Provided data.
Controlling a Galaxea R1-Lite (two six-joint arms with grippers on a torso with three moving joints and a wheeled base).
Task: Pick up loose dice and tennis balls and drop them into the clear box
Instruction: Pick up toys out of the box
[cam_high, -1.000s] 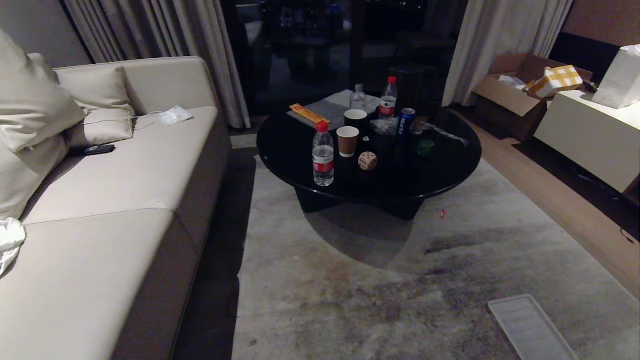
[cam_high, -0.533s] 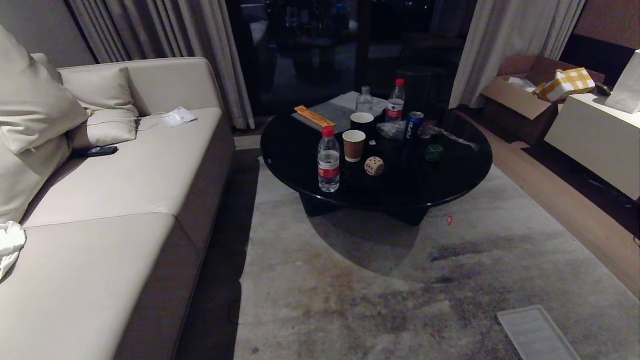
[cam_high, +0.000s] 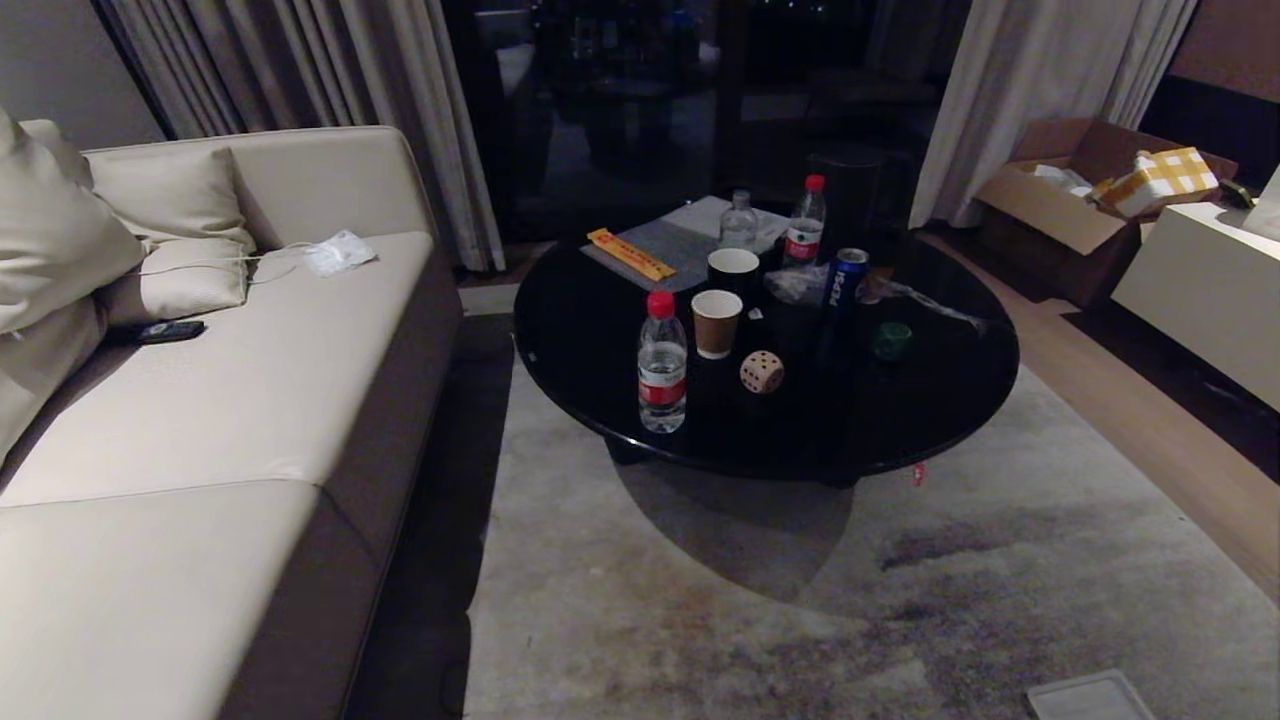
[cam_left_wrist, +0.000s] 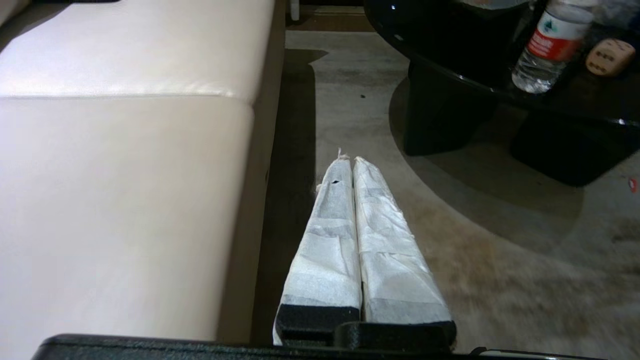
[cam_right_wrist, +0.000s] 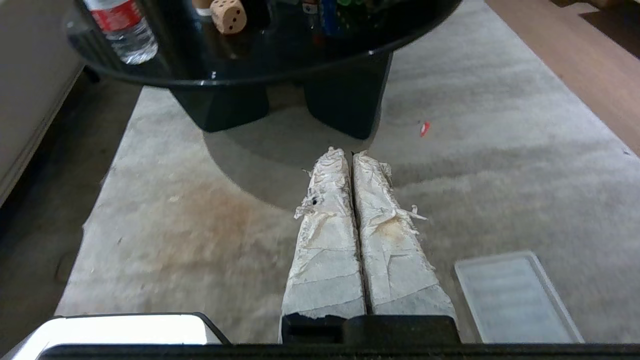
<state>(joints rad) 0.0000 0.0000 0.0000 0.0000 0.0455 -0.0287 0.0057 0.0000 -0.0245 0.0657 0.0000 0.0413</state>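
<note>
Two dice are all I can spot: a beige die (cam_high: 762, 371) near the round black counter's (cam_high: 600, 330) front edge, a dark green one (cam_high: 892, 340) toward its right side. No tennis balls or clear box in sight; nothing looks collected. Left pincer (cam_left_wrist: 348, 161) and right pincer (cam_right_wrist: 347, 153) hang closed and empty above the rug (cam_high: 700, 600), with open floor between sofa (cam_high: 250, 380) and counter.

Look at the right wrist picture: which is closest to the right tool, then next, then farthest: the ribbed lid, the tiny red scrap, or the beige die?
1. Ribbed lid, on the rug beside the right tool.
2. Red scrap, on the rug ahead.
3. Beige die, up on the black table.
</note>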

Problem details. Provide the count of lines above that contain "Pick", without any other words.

Task response. 2